Please repeat exactly the lines below from the one containing "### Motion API" down to the one containing "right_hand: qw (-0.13", both included, and nothing else.

======

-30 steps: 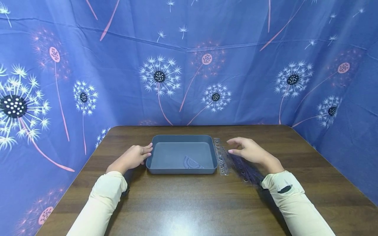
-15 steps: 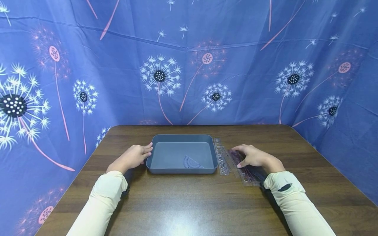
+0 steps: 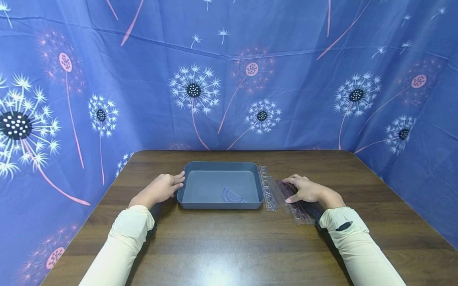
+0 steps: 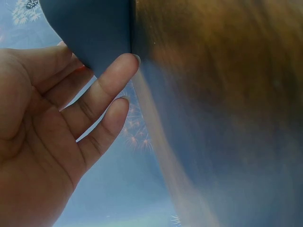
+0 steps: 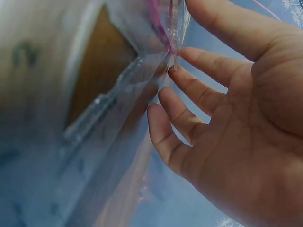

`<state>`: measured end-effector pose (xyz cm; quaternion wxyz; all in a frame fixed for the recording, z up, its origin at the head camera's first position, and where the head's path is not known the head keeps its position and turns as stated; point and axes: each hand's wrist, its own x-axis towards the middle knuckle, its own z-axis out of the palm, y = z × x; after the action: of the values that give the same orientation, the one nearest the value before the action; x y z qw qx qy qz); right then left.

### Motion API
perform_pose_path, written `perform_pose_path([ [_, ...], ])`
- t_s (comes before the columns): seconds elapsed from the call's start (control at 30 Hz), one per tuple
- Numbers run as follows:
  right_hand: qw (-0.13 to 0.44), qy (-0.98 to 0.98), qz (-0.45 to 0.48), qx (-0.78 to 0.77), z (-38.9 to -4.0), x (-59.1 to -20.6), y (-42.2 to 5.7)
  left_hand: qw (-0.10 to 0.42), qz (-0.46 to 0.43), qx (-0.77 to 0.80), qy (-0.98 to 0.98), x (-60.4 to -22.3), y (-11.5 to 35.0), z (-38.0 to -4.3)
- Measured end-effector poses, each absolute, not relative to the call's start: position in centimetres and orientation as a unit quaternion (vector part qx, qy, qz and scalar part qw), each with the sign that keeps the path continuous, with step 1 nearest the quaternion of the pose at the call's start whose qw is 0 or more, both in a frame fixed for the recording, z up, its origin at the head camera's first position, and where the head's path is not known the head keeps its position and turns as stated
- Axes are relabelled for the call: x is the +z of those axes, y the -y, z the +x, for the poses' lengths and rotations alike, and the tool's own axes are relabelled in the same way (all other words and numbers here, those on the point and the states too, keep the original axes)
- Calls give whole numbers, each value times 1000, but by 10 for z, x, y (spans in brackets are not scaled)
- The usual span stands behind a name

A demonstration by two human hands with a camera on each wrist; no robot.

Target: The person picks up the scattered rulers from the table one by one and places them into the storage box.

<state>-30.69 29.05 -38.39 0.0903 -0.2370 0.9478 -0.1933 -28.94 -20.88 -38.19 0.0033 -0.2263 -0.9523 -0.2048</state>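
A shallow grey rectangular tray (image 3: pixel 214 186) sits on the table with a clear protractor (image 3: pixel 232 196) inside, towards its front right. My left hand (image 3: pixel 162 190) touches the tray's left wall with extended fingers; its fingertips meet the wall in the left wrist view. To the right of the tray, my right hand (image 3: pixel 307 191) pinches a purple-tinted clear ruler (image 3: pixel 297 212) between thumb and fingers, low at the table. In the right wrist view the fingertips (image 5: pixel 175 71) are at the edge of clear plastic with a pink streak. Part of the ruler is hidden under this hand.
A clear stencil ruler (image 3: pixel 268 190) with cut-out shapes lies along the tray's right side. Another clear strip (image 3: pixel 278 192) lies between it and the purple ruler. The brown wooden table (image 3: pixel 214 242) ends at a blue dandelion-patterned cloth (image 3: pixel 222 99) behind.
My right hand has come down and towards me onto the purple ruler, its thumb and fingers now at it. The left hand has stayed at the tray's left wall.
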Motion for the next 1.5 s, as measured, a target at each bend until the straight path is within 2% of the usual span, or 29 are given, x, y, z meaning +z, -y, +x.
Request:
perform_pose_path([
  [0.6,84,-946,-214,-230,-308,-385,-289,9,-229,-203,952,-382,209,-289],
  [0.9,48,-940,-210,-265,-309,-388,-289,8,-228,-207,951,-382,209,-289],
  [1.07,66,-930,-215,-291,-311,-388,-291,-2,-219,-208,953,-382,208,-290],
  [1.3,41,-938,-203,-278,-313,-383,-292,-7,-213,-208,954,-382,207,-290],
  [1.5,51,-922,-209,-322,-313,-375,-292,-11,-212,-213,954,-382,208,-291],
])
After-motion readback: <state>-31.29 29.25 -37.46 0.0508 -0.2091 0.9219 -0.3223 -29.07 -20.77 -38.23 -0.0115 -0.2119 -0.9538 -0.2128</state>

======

▶ _Reply to the exercise_:
### Motion API
perform_pose_path, written `perform_pose_path([ [_, ...], ])`
- t_s (comes before the columns): seconds elapsed from the call's start (control at 30 Hz), one per tuple
- Numbers run as follows:
  right_hand: qw (-0.13 to 0.44), qy (-0.98 to 0.98), qz (-0.45 to 0.48), qx (-0.78 to 0.77), z (-38.9 to -4.0), x (-59.1 to -20.6), y (-42.2 to 5.7)

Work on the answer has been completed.